WHAT YOU HAVE TO DO: Every line of the material below should be repeated exactly.

BEGIN SUPPLIED DATA

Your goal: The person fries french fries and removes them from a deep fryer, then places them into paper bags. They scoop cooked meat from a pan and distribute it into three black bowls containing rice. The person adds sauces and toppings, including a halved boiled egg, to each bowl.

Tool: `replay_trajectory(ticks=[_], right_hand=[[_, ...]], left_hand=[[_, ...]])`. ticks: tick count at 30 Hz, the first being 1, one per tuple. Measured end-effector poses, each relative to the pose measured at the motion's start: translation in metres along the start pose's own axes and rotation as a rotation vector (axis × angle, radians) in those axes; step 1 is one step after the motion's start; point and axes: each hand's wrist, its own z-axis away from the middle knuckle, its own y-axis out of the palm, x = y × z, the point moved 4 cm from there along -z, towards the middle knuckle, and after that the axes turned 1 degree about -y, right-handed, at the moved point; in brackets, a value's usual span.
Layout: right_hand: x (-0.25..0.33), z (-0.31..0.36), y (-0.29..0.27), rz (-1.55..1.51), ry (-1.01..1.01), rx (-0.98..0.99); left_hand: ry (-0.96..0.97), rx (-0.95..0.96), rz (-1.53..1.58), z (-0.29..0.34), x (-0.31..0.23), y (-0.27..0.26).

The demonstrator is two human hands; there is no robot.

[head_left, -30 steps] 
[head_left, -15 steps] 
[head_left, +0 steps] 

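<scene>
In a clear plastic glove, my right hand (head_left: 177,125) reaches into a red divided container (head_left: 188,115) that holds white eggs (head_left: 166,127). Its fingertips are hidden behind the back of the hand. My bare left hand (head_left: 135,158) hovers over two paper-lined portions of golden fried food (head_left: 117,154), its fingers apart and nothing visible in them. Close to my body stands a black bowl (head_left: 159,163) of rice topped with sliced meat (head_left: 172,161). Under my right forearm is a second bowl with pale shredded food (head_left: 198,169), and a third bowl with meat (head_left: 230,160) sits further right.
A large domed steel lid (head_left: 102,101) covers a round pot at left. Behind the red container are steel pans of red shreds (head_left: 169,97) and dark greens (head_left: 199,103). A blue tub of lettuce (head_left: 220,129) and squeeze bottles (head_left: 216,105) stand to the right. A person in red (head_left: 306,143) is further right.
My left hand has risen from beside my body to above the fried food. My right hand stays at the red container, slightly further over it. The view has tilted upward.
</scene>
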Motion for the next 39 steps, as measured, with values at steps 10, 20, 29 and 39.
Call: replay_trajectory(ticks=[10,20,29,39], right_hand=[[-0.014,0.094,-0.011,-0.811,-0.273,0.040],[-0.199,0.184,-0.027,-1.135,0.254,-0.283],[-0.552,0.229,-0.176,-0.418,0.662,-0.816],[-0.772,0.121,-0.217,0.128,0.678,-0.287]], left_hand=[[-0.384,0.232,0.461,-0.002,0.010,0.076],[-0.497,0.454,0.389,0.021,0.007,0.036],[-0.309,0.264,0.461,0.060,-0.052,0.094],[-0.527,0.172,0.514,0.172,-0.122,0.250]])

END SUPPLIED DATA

RESPONSE FOR THIS EXERCISE:
Your goal: The person fries french fries and removes them from a deep fryer, then places them into paper bags. They scoop cooked meat from a pan and distribute it into three black bowls containing rice. The person adds sauces and toppings, including a halved boiled egg, to each bowl.

Tool: `replay_trajectory(ticks=[_], right_hand=[[_, ...]], left_hand=[[_, ...]])`. ticks: tick count at 30 Hz, the first being 1, one per tuple. Measured end-effector poses, each relative to the pose measured at the motion's start: translation in metres along the start pose's own axes and rotation as a rotation vector (axis × angle, radians) in those axes; step 1 is one step after the motion's start; point and axes: each hand's wrist, its own z-axis away from the middle knuckle, its own y-axis out of the palm, x = y × z, the point moved 4 cm from there along -z, towards the middle knuckle, and after that the axes turned 1 degree about -y, right-handed, at the moved point; in brackets, a value's usual span.
Layout: right_hand: x (-0.25..0.33), z (-0.31..0.36), y (-0.29..0.27), rz (-1.55..1.51), ry (-1.01..1.01), rx (-0.98..0.99); left_hand: ry (-0.96..0.97), rx (-0.95..0.96), rz (-1.53..1.58), z (-0.29..0.34), x (-0.31..0.23), y (-0.27..0.26).

The demonstrator is two human hands; there is no robot.

[head_left, -30 steps] 
[head_left, -15 steps] 
[head_left, +0 steps] 

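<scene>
In a clear plastic glove, my right hand (head_left: 177,125) reaches into a red divided container (head_left: 188,115) that holds white eggs (head_left: 166,127). Its fingertips are hidden behind the back of the hand. My bare left hand (head_left: 135,158) hovers over two paper-lined portions of golden fried food (head_left: 117,154), its fingers apart and nothing visible in them. Close to my body stands a black bowl (head_left: 159,163) of rice topped with sliced meat (head_left: 172,161). Under my right forearm is a second bowl with pale shredded food (head_left: 198,169), and a third bowl with meat (head_left: 230,160) sits further right.
A large domed steel lid (head_left: 102,101) covers a round pot at left. Behind the red container are steel pans of red shreds (head_left: 169,97) and dark greens (head_left: 199,103). A blue tub of lettuce (head_left: 220,129) and squeeze bottles (head_left: 216,105) stand to the right. A person in red (head_left: 306,143) is further right.
My left hand has risen from beside my body to above the fried food. My right hand stays at the red container, slightly further over it. The view has tilted upward.
</scene>
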Motion for the next 39 steps, as measured, with values at steps 10, 20, 29 and 39.
Call: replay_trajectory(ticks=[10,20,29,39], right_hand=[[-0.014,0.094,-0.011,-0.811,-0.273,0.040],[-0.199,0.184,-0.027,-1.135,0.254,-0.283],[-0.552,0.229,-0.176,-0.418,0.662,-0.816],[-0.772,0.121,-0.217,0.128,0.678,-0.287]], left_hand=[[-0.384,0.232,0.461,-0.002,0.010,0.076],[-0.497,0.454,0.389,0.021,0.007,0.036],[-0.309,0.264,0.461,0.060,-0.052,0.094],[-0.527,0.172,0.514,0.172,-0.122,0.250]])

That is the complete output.